Take the listing below and write it out again exactly, skipping any picture that it holds.

- - - - -

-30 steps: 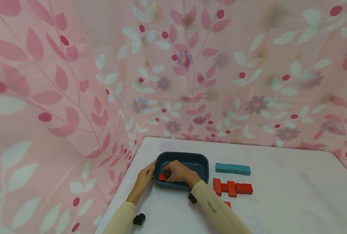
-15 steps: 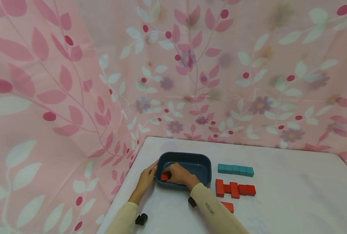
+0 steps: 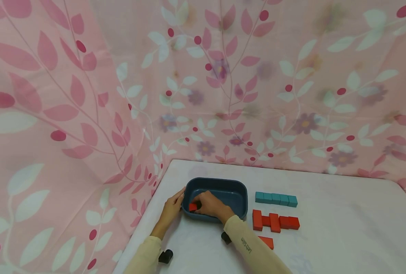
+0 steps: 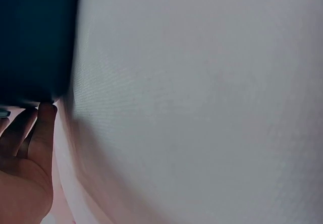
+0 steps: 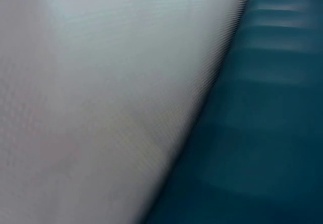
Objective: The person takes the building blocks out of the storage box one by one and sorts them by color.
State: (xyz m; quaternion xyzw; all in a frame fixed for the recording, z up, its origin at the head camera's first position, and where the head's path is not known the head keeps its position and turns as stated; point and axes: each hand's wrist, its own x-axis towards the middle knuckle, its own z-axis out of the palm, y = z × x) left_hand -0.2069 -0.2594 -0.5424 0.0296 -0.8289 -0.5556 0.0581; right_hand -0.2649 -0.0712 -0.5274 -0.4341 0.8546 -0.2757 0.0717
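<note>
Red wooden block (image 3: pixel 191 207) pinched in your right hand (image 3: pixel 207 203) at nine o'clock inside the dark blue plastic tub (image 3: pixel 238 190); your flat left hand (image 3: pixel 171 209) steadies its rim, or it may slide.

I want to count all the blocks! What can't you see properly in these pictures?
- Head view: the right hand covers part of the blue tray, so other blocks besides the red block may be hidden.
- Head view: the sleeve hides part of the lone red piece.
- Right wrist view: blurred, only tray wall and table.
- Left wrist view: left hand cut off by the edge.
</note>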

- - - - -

__Answer below__.
-30 steps: 
-15 steps: 
+0 steps: 
+0 steps: 
+0 steps: 
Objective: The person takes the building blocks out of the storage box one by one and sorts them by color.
State: (xyz m; quaternion xyzw; all in a frame fixed for the recording, z up, its origin at the head camera's first position, and where the head's path is not known the head keeps its position and turns as stated; point and axes: each hand's wrist, its own x-axis towards the middle knuckle, its own z-axis out of the palm, y = z × x) left_hand -0.2069 -0.2594 -0.5424 0.0296 -0.8289 -0.5556 0.0581; right_hand -0.2649 -0.0712 -0.5274 -0.4341 0.8546 -0.2757 0.0717
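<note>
Red wooden block (image 3: pixel 191 207) pinched in your right hand (image 3: pixel 207 203) at nine o'clock inside the dark blue plastic tub (image 3: pixel 238 190); your flat left hand (image 3: pixel 171 209) steadies its rim, or it may slide.

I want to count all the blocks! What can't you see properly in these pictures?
- Head view: the right hand covers part of the blue tray, so other blocks besides the red block may be hidden.
- Head view: the sleeve hides part of the lone red piece.
- Right wrist view: blurred, only tray wall and table.
- Left wrist view: left hand cut off by the edge.
</note>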

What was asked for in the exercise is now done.